Projet de loi relatif à la Sécurité publique: le Barreau de Paris et la Conférence des Bâtonniers se mobilisent contre les dérapages sécuritaires
A la veille de l’examen du projet de loi relatif à la Sécurité publique par l’Assemblée nationale, Dominique Attias, vice-bâtonnière du barreau de Paris, Frédéric Sicard, bâtonnier de Paris et Yves Mahiu, président de la conférence des bâtonniers, pointent les dangers et dérapages sécuritaires que ce texte pourrait induire s’il était adopté en l’état.

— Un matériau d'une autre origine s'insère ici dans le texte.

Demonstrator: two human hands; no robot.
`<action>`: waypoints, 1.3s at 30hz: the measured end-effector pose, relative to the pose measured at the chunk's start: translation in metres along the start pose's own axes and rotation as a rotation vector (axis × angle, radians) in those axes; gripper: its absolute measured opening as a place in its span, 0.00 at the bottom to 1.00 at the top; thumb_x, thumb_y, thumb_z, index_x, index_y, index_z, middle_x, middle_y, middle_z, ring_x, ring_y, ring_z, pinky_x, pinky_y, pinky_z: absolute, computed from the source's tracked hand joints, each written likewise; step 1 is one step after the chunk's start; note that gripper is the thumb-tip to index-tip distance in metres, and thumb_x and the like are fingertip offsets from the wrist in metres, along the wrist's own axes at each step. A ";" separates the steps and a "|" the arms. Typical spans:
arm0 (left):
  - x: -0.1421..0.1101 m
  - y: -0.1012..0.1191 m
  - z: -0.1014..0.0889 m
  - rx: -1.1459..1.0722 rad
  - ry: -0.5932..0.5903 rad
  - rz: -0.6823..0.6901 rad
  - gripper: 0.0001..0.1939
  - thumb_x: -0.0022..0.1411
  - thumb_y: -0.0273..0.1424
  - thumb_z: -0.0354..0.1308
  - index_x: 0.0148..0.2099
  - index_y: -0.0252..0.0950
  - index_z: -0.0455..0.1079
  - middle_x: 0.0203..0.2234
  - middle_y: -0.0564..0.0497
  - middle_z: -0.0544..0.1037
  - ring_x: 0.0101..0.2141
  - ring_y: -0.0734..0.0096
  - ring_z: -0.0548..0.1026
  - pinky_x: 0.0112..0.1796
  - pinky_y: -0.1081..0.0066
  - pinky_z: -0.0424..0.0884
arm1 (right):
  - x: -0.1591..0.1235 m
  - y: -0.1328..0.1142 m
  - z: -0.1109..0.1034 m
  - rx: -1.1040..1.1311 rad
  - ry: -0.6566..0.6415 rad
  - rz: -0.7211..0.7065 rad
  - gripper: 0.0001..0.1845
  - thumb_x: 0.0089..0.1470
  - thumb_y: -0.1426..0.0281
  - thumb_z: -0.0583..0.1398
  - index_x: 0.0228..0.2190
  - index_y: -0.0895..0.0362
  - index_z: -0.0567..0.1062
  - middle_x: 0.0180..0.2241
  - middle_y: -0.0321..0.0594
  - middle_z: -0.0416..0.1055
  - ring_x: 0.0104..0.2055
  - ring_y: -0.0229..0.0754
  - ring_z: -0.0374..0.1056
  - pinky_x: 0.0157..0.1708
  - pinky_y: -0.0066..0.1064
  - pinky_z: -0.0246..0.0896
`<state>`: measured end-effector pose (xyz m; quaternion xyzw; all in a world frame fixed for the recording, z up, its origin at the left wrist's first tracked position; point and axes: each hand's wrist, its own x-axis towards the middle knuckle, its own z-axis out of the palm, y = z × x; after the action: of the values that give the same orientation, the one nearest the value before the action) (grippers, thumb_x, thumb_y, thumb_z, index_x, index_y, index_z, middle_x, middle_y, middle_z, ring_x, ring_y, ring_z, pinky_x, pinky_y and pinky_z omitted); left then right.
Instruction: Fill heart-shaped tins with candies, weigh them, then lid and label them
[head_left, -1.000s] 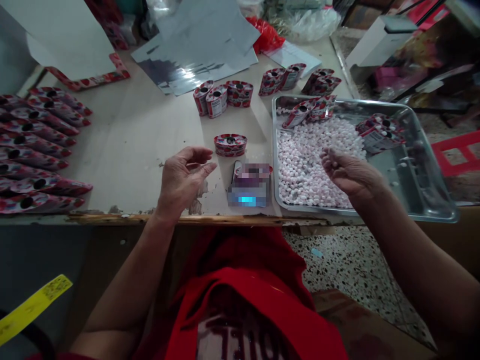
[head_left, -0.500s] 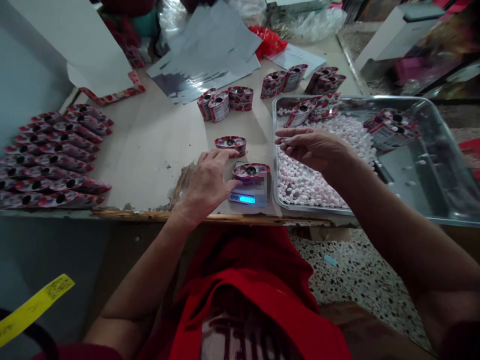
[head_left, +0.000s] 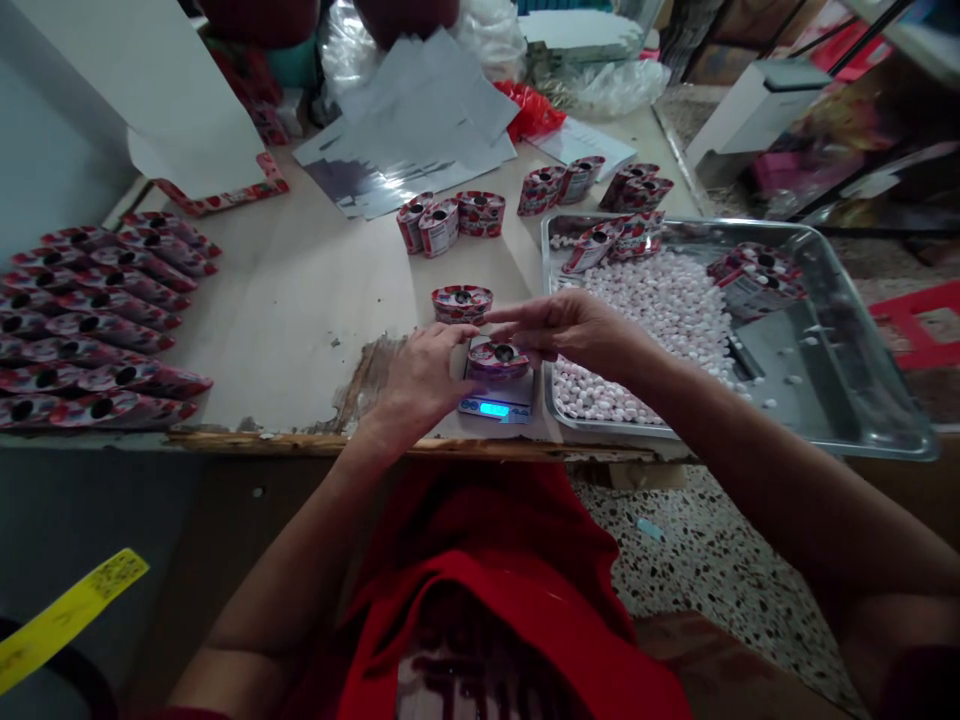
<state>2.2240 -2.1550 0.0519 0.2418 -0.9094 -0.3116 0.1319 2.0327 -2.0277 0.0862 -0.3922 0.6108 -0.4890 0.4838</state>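
A small digital scale with a lit blue display sits near the table's front edge. On it stands a red-printed pack with a dark round hole in its top. My left hand curves beside the pack's left end, thumb and fingers apart; whether it touches is unclear. Over the pack's right side is my right hand, its fingers drawn together near the hole. What those fingertips hold is hidden. Just behind stands another such pack. White pellet-like candies fill part of a metal tray at right.
Many similar packs stand in rows at left. Several more stand at the back, and some lie in the tray. Silvery sheets, a red plastic bag and a white box are farther back. The front table edge is splintered.
My right hand has moved left from above the tray to the pack on the scale. Earlier, white candies showed at its fingertips. My left hand stays beside the pack. The view has shifted slightly.
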 end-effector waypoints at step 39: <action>-0.088 -0.255 -0.220 0.186 0.338 -0.177 0.36 0.45 0.71 0.67 0.41 0.46 0.83 0.43 0.56 0.84 0.52 0.60 0.76 0.66 0.45 0.63 | -0.010 -0.008 0.029 -1.314 0.135 0.073 0.21 0.51 0.58 0.73 0.47 0.50 0.85 0.29 0.42 0.78 0.33 0.50 0.72 0.31 0.36 0.52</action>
<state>2.4758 -2.3954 0.0534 0.3807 -0.8744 -0.1919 0.2316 2.0635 -2.0264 0.0942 -0.5533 0.8239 -0.0213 0.1210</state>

L'Ordre des Avocats de Paris etla Conférence des Bâtonniers souhaitent exprimer leurs craintes concernant une des mesures phares de ce projet de loi - à savoir les règles d’usage des armes par les forces de police alignées sur certaines dispositions très spécifiques concernant les gendarmes et codifiées au code de la sécurité intérieure. Les conditions d’usage des armes sont ainsi élargies à des cas qui excèdent la légitime défense. Or, en l’état actuel des choses les poursuites contre des policiers ayant fait usage de leurs armes restent exceptionnelles et sont appréciées in concreto. La réponse au mal être policier ne peut être le seul motif d’examen de ce projet de loi et il importe que les conditions de la légitimes défense ne soient pas modifiées et que les critères de stricte nécessité et de stricte proportionnalité de l‘emploi des armes soit rappelés.
De même, la possible anonymisation quasi généralisée du nom des enquêteurs pour tout crime ou délit punissable de trois ans d’emprisonnement – à la discrétion d’un responsable hiérarchique et selon un processus à définir par décret - remet en question le respect du contradictoire et l’exercice des droits de la défense. Le Barreau de Paris et la Conférence des Bâtonniers appellent donc à restreindre beaucoup plus strictement le champ des infractions pouvant donner lieu à l’anonymisation. La généralisation de procédures d’exception au droit commun ne peut qu’affaiblir la réponse de l’état de droit. Il convient également de veiller à ce que les avocats ne puissent être pénalement poursuivis s’ils venaient à révéler au cours de l’audience et à l’occasion de l’exercice des droits de la défense, des éléments pouvant conduire à l’indentification des enquêteurs « anonymisés ».
Dans le souci d'accélérer le cours de la justice en matière anti-terroriste, le projet de loi relatif à la Sécurité publique propose encore une modification de la composition de la Cour d’assises spécialement composée, afin de réduire son nombre de juges assesseurs. Si l'intention première paraît louable en cette période d'augmentation du nombre d'affaires terroristes, cette modification risque en revanche de mettre à mal les principes essentiels qui régissent le déroulement des procès en matière criminelle. Le Barreau de Paris et la Conférence des Bâtonniers rappellent que le principe de collégialité dans ce genre d'affaires ne peut être sacrifié face à la pénurie de magistrats que connaît notre pays, et qu’un nombre important de juges participant à des délibérations garantit une décision mieux éclairée et plus juste. Une formation élargie assoit également l’autorité de la décision qui sera rendue, ce que réclament aussi les familles des victimes et les parties civiles.
Par ailleurs, ce projet de loi cherche légitimement à sanctionner les "parloirs sauvages", à savoir la pratique consistant pour une personne se trouvant à l’extérieur d’un établissement pénitentiaire de communiquer (spécialement par téléphone portable) avec une personne détenue. Il convient néanmoins de rappeler la situation tout à fait particulière des avocats dans ce cadre. En effet, l’avocat décroche bien souvent son téléphone pour répondre à un appel sans savoir avec qui il va échanger, les détenus les contactant parfois directement en ne révélant pas toujours leur condition. Ces situations, auxquelles les avocats sont particulièrement sensibilisés et qu’ils appréhendent avec grande prudence, les exposeraient cependant à des poursuites pénales sur le fondement de cet article 434-35 du Code pénal si le texte était voté dans l'état. C'est donc avec la plus grande fermeté que le Barreau de Paris et la Conférence des Bâtonnier appellent le législateur à modifier ce texte, de sorte qu'un simple échange non autorisé par la voie des communications électroniques entre un détenu et un avocat ne pourrait être poursuivi sauf s’il devait être préalablement rapporté des indices de la participation de l’avocat à une infraction.